Each line of the listing where the string "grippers" appears is to be identified and copied.
== == ==
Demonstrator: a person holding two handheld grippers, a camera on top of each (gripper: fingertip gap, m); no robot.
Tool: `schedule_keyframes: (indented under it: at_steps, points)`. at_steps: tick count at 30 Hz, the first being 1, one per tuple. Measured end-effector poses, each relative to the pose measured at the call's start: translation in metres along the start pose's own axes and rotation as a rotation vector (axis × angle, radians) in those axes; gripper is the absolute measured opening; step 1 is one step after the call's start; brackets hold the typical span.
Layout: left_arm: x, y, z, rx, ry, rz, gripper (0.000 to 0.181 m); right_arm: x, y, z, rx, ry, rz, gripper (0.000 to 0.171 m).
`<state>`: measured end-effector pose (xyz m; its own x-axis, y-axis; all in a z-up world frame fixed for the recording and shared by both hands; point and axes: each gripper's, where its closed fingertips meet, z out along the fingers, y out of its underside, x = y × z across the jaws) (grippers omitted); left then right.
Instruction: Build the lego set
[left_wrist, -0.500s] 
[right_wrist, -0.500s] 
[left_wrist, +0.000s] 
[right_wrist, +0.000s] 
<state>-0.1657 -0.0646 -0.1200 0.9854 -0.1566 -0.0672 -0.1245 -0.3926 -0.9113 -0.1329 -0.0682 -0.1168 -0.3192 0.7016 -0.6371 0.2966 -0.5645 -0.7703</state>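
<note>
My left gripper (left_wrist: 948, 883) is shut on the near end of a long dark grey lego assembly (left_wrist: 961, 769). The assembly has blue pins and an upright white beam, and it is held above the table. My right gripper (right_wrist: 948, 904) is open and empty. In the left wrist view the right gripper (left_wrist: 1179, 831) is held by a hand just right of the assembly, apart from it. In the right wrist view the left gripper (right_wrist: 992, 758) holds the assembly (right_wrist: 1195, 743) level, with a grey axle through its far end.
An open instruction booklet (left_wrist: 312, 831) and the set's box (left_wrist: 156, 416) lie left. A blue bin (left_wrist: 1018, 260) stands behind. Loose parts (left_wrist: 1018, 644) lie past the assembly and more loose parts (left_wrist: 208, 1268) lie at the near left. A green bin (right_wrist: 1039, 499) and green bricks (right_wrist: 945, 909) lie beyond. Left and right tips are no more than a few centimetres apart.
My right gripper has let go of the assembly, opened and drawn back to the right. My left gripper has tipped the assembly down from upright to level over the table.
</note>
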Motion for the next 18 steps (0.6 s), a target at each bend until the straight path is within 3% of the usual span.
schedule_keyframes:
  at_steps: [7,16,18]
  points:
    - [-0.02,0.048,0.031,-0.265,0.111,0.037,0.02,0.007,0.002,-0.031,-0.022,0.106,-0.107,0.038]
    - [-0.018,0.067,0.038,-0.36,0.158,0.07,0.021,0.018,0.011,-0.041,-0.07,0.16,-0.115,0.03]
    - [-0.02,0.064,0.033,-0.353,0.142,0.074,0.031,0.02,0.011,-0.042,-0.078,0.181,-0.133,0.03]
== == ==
Output of the exercise:
Demonstrator: a person holding two handheld grippers, a camera on top of each (gripper: fingertip gap, m); no robot.
`<state>`: measured end-effector pose (xyz m; its own x-axis, y-axis; all in a z-up world frame fixed for the recording and shared by both hands; point and axes: each gripper's, where its closed fingertips meet, z out along the fingers, y out of its underside, x = y × z across the jaws) (grippers omitted); left then right.

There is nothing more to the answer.